Assignment —
The full data, repeated exactly, is the only answer needed.

(Records excerpted from a collection)
-=-=-=-=-
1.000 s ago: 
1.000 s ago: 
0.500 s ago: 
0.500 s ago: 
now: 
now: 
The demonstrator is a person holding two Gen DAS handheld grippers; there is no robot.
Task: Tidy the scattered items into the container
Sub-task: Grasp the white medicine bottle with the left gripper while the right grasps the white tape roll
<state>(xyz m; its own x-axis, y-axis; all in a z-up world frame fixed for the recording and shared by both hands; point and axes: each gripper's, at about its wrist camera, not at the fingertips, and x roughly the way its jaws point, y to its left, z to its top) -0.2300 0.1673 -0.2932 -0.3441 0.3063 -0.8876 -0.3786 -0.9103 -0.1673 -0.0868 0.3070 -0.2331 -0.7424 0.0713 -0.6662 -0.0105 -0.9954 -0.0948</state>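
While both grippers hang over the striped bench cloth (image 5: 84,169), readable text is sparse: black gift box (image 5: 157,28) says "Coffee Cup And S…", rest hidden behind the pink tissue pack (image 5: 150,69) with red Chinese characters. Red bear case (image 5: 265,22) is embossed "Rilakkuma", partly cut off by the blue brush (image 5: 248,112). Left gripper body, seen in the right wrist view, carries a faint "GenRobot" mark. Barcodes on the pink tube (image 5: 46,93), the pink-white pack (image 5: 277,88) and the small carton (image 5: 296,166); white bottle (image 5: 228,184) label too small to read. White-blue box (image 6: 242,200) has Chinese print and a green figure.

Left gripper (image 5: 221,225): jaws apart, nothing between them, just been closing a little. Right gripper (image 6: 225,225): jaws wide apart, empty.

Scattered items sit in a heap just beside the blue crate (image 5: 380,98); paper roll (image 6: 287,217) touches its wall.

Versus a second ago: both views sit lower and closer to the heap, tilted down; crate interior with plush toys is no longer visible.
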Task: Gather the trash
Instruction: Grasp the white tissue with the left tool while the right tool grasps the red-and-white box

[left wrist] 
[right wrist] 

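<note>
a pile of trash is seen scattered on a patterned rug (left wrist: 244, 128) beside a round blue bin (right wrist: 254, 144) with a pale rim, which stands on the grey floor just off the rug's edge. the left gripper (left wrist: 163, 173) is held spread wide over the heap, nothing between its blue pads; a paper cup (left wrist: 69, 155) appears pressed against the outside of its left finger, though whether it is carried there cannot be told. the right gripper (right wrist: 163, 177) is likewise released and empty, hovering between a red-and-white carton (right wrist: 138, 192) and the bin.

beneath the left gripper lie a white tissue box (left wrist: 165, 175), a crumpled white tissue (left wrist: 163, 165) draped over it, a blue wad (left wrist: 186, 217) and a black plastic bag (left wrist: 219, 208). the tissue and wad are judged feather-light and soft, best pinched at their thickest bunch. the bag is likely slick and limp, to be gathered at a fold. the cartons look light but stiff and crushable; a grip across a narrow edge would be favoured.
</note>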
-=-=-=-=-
Answer to the exercise —
1.000 s ago: 
1.000 s ago: 
0.500 s ago: 
0.500 s ago: 
now: 
now: 
The demonstrator is a person holding two Gen DAS handheld grippers; there is no robot.
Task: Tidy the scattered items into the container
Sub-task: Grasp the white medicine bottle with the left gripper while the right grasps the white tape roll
<state>(xyz m; its own x-axis, y-axis; all in a z-up world frame fixed for the recording and shared by both hands; point and axes: each gripper's, at about its wrist camera, not at the fingertips, and x roughly the way its jaws point, y to its left, z to its top) -0.2300 0.1673 -0.2932 -0.3441 0.3063 -0.8876 -0.3786 -0.9103 -0.1673 -0.0868 0.3070 -0.2331 -0.7424 0.0713 -0.6662 -0.0105 -0.9954 -0.0948</state>
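While both grippers hang over the striped bench cloth (image 5: 84,169), readable text is sparse: black gift box (image 5: 157,28) says "Coffee Cup And S…", rest hidden behind the pink tissue pack (image 5: 150,69) with red Chinese characters. Red bear case (image 5: 265,22) is embossed "Rilakkuma", partly cut off by the blue brush (image 5: 248,112). Left gripper body, seen in the right wrist view, carries a faint "GenRobot" mark. Barcodes on the pink tube (image 5: 46,93), the pink-white pack (image 5: 277,88) and the small carton (image 5: 296,166); white bottle (image 5: 228,184) label too small to read. White-blue box (image 6: 242,200) has Chinese print and a green figure.

Left gripper (image 5: 221,225): jaws apart, nothing between them, just been closing a little. Right gripper (image 6: 225,225): jaws wide apart, empty.

Scattered items sit in a heap just beside the blue crate (image 5: 380,98); paper roll (image 6: 287,217) touches its wall.

Versus a second ago: both views sit lower and closer to the heap, tilted down; crate interior with plush toys is no longer visible.
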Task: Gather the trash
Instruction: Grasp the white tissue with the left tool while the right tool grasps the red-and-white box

[left wrist] 
[right wrist] 

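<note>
a pile of trash is seen scattered on a patterned rug (left wrist: 244, 128) beside a round blue bin (right wrist: 254, 144) with a pale rim, which stands on the grey floor just off the rug's edge. the left gripper (left wrist: 163, 173) is held spread wide over the heap, nothing between its blue pads; a paper cup (left wrist: 69, 155) appears pressed against the outside of its left finger, though whether it is carried there cannot be told. the right gripper (right wrist: 163, 177) is likewise released and empty, hovering between a red-and-white carton (right wrist: 138, 192) and the bin.

beneath the left gripper lie a white tissue box (left wrist: 165, 175), a crumpled white tissue (left wrist: 163, 165) draped over it, a blue wad (left wrist: 186, 217) and a black plastic bag (left wrist: 219, 208). the tissue and wad are judged feather-light and soft, best pinched at their thickest bunch. the bag is likely slick and limp, to be gathered at a fold. the cartons look light but stiff and crushable; a grip across a narrow edge would be favoured.
</note>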

The exercise requires no more work.